= Instructions to follow =
Quote the records exactly, starting at the first line and stopping after the line with "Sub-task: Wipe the"; skip the pictures.
====== Information shown
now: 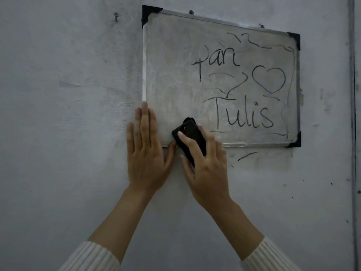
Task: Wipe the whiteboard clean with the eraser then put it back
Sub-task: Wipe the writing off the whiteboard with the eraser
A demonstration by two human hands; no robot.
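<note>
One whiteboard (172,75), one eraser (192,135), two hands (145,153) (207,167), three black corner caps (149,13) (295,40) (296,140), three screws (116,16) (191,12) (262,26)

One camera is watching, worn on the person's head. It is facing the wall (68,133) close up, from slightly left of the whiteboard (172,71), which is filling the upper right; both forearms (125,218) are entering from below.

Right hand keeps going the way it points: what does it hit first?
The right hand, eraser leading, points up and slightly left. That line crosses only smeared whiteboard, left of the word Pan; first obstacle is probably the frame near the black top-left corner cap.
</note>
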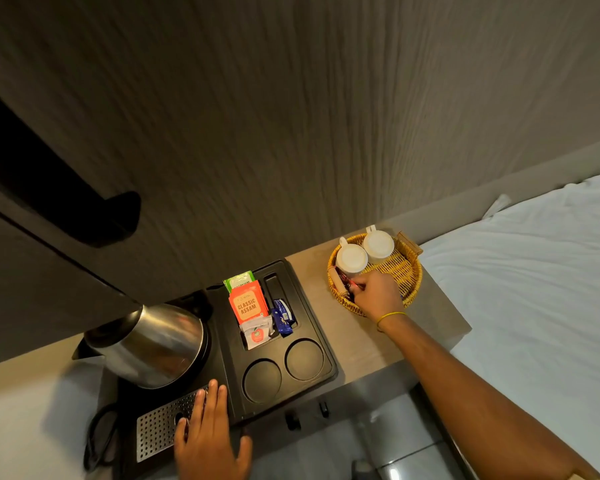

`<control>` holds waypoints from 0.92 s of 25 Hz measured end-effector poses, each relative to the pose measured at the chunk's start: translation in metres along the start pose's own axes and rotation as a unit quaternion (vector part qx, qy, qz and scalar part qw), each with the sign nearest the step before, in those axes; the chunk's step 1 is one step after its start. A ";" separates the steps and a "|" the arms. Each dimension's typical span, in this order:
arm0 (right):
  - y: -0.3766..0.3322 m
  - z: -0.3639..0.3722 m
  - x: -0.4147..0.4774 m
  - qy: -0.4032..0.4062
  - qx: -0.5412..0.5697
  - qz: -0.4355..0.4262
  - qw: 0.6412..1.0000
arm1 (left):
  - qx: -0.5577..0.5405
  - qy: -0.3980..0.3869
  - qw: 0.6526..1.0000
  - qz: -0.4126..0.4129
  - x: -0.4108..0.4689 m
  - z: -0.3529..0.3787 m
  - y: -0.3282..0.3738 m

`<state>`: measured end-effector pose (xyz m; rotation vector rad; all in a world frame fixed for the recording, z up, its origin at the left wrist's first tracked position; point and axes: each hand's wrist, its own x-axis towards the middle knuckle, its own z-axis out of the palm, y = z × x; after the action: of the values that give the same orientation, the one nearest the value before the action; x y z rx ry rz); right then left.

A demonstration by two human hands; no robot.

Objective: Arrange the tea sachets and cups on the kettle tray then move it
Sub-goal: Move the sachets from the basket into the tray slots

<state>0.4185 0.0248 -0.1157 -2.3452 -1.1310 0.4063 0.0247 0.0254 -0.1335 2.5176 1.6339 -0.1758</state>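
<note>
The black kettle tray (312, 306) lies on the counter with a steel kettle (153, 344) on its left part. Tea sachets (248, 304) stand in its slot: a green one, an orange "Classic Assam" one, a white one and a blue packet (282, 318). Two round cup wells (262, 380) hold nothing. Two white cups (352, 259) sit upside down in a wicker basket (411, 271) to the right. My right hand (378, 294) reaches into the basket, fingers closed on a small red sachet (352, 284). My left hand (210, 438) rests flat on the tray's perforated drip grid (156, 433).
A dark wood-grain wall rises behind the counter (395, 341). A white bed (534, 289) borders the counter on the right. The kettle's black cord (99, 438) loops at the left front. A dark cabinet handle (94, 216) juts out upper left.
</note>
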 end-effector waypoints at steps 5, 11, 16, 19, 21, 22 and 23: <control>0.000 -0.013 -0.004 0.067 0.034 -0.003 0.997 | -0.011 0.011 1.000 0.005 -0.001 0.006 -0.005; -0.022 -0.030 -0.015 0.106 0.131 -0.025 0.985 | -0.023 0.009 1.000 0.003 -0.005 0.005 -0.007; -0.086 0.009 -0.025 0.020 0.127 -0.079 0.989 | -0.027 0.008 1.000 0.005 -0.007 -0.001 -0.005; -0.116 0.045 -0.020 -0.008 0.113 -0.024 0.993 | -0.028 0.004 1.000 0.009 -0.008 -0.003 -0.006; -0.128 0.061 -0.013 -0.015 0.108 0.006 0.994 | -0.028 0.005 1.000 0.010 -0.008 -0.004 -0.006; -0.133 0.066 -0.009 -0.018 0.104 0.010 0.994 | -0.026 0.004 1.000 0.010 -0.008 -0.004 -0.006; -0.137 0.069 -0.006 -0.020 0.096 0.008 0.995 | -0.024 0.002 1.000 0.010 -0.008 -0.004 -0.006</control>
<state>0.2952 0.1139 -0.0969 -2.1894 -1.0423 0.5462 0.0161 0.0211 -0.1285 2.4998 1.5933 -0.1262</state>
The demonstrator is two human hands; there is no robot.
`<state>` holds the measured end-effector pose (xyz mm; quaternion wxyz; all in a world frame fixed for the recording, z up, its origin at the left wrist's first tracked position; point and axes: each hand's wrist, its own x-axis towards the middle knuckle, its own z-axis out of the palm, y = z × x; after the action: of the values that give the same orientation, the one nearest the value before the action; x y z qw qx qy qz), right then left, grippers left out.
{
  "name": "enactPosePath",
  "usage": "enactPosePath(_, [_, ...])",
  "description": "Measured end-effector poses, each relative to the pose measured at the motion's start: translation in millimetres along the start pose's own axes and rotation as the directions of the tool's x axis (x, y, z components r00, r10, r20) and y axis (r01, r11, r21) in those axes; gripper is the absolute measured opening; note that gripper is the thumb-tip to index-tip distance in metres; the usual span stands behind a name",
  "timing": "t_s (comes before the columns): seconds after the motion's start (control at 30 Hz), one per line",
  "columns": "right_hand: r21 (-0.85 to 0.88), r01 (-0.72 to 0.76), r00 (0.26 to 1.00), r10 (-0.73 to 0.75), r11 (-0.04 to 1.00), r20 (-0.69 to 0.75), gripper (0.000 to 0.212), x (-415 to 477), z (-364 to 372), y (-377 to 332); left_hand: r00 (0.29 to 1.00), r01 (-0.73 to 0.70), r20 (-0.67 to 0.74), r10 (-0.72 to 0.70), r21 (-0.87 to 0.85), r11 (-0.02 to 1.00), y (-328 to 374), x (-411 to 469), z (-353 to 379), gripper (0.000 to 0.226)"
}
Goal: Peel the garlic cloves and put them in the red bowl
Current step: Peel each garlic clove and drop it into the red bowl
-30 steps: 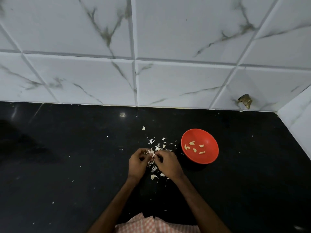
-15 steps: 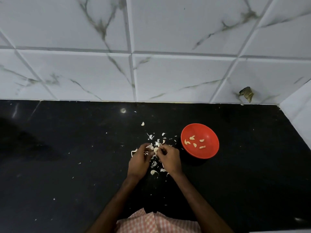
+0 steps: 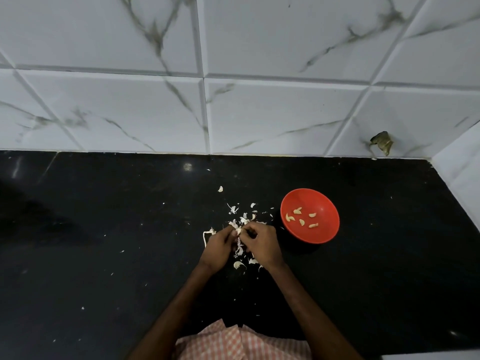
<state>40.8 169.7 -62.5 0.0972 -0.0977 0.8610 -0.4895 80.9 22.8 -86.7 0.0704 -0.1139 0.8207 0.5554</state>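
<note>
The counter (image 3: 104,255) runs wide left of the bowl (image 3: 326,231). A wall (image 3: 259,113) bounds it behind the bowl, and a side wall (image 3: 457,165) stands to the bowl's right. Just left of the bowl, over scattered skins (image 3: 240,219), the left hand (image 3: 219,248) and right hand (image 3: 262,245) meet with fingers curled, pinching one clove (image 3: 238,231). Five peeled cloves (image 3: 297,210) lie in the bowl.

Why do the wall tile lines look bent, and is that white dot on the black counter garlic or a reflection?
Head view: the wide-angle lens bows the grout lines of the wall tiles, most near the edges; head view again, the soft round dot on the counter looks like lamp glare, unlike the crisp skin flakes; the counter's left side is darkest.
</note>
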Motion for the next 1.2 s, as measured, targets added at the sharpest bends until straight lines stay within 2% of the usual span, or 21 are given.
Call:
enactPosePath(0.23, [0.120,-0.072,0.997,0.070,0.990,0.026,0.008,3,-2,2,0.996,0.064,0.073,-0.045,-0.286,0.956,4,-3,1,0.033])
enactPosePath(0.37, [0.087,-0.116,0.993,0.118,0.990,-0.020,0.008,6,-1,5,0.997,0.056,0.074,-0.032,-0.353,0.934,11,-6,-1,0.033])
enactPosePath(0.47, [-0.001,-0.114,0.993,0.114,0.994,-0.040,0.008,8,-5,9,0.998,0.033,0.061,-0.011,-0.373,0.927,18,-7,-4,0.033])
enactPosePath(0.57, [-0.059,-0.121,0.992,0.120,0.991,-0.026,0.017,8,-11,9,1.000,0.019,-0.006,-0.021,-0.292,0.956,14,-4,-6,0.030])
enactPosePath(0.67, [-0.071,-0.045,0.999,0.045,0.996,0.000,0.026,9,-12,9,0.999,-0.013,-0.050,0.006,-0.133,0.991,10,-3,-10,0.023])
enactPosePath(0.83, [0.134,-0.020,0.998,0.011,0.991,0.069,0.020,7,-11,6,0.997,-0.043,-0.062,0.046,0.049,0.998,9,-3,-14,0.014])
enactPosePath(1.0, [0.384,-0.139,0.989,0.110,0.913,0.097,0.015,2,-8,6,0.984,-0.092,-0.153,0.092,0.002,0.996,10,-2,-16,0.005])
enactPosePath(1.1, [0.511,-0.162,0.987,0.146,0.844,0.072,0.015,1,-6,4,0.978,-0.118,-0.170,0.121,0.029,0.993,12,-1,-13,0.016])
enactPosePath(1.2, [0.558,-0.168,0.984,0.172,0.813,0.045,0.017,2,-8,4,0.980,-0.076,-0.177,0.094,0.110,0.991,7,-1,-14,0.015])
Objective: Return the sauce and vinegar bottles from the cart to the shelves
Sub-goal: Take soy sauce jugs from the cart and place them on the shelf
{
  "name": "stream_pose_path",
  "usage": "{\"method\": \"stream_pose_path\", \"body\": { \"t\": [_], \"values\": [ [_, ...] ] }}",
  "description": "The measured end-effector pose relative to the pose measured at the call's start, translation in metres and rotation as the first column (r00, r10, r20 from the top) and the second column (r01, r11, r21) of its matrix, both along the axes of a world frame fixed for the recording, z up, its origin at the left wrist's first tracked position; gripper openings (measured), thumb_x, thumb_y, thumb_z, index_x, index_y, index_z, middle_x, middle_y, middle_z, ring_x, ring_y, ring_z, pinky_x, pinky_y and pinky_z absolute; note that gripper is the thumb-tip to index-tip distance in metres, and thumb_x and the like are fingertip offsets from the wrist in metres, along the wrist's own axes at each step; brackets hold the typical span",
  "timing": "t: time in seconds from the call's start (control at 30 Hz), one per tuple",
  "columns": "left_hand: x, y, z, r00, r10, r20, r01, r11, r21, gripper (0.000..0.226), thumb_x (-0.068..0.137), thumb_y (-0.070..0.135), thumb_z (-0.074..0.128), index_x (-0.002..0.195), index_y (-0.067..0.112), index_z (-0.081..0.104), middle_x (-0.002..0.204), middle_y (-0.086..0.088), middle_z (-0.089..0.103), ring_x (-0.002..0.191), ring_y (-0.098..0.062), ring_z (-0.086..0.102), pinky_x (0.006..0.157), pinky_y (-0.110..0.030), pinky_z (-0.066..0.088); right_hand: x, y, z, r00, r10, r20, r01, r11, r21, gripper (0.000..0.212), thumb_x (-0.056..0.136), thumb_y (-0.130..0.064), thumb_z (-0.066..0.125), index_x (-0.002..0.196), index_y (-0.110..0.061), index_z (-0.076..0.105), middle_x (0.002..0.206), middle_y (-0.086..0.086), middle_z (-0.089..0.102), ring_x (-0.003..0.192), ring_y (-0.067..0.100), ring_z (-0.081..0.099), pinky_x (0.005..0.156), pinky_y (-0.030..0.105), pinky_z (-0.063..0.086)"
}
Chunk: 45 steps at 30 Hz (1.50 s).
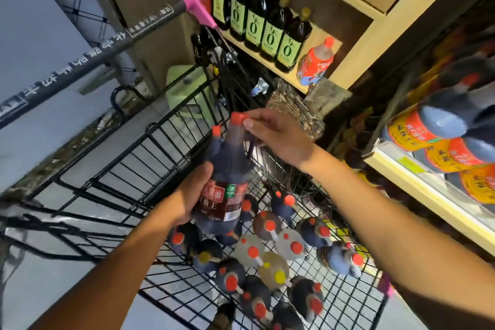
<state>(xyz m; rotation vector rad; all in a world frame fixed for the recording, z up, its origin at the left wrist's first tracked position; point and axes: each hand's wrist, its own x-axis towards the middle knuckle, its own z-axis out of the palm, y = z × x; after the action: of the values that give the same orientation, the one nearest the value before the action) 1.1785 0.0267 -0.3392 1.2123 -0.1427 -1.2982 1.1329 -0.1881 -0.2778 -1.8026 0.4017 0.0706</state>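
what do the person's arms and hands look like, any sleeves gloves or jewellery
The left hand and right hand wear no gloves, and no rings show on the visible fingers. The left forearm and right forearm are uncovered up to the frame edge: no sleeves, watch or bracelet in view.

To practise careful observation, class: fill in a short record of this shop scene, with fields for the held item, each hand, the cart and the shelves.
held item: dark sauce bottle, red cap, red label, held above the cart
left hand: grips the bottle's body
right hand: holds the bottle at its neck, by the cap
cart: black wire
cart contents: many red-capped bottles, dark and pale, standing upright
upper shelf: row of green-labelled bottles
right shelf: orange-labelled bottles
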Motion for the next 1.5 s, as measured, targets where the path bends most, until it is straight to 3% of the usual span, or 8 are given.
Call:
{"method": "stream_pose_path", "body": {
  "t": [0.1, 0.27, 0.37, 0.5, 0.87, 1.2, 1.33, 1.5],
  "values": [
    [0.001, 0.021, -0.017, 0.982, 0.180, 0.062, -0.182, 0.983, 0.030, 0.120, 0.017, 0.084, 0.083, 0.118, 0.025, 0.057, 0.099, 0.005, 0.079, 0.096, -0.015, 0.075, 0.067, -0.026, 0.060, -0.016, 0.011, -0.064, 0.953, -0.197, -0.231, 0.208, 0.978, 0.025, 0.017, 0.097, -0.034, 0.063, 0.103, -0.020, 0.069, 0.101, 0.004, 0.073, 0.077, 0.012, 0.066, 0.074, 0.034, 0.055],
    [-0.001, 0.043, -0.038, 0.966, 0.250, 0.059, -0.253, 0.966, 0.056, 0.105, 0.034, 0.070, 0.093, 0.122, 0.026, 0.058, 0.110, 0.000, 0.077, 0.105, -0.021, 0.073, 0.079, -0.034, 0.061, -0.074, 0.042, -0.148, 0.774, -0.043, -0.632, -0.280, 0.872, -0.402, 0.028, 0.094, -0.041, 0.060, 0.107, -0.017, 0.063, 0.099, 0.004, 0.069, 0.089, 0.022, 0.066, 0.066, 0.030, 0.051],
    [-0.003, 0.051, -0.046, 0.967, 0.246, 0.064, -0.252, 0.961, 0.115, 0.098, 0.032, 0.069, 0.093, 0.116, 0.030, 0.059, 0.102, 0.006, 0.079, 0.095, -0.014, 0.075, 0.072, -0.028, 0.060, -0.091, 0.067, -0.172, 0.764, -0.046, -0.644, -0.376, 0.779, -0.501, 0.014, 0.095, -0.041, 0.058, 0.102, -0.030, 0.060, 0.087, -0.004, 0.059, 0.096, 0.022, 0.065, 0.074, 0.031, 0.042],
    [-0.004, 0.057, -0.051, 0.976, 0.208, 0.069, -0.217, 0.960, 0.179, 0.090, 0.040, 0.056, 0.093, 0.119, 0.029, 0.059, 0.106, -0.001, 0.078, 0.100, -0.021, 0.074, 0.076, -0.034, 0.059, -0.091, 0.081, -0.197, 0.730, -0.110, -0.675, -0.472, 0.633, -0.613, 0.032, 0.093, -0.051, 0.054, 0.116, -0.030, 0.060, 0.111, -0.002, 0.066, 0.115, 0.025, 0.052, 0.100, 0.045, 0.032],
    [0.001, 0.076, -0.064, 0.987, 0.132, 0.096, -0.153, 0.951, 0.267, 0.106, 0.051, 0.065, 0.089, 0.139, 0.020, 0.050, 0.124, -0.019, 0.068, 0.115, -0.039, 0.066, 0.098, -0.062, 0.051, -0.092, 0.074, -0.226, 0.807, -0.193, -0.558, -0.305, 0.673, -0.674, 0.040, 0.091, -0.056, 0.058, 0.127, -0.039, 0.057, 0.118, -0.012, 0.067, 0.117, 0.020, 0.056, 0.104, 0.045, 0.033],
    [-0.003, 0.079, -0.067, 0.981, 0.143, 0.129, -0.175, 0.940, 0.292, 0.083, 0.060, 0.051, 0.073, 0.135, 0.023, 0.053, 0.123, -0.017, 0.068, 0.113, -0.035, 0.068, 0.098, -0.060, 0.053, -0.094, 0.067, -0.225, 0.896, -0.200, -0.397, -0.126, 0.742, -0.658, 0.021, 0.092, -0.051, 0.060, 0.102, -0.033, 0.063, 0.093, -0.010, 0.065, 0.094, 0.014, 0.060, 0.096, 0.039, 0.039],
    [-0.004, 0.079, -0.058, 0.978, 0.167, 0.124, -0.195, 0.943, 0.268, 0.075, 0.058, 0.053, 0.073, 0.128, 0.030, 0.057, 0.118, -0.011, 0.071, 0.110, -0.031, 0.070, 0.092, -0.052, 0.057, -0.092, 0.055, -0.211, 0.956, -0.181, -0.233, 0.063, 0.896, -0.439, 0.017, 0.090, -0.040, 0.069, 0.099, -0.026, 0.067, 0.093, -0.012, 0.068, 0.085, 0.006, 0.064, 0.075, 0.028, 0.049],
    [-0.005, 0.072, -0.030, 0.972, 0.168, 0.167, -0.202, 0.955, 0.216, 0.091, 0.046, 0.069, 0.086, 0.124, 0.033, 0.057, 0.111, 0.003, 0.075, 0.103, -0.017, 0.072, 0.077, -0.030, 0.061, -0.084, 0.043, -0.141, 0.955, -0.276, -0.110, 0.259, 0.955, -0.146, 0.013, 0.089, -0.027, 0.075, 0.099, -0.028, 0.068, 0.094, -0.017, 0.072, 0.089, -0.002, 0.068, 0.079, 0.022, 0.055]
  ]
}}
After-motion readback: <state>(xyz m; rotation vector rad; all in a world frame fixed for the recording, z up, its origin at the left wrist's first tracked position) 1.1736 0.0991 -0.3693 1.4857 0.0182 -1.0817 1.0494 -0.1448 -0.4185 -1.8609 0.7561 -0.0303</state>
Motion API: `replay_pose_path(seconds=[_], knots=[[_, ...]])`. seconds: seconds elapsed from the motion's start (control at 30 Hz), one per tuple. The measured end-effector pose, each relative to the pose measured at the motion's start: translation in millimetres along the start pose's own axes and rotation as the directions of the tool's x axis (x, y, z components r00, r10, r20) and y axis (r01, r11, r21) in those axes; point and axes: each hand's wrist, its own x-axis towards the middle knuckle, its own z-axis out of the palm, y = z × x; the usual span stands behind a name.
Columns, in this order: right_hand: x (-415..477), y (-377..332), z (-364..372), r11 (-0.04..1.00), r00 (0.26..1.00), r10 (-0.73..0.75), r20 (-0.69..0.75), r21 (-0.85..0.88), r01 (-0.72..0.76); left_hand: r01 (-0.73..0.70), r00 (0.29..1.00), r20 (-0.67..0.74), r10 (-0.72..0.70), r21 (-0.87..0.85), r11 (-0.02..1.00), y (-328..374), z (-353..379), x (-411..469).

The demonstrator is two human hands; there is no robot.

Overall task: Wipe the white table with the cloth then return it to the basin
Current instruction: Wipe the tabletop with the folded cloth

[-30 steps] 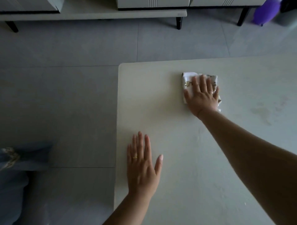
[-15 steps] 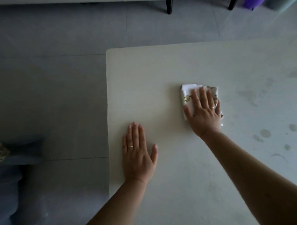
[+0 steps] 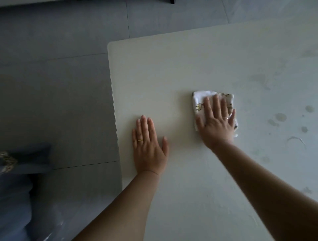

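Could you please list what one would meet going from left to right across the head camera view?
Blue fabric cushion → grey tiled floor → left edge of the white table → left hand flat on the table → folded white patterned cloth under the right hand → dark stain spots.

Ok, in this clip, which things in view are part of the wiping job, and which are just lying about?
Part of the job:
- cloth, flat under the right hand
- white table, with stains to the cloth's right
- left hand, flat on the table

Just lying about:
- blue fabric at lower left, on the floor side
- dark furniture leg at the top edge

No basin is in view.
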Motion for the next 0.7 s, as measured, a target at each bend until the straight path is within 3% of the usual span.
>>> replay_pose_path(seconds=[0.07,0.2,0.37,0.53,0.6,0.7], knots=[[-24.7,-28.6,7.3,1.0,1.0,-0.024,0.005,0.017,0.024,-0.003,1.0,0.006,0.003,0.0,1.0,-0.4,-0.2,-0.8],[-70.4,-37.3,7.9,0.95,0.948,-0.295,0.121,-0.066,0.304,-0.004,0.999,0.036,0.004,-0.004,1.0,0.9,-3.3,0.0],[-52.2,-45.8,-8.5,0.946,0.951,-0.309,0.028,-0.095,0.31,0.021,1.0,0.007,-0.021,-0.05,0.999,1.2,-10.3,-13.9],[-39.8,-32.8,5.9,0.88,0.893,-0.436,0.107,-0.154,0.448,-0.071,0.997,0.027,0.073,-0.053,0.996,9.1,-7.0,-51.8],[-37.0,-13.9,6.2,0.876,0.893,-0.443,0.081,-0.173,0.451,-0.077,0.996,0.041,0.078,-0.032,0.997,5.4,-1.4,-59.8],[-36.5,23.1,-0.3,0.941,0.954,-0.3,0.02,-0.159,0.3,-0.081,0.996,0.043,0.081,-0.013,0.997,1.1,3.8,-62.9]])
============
= Solution =
now: 
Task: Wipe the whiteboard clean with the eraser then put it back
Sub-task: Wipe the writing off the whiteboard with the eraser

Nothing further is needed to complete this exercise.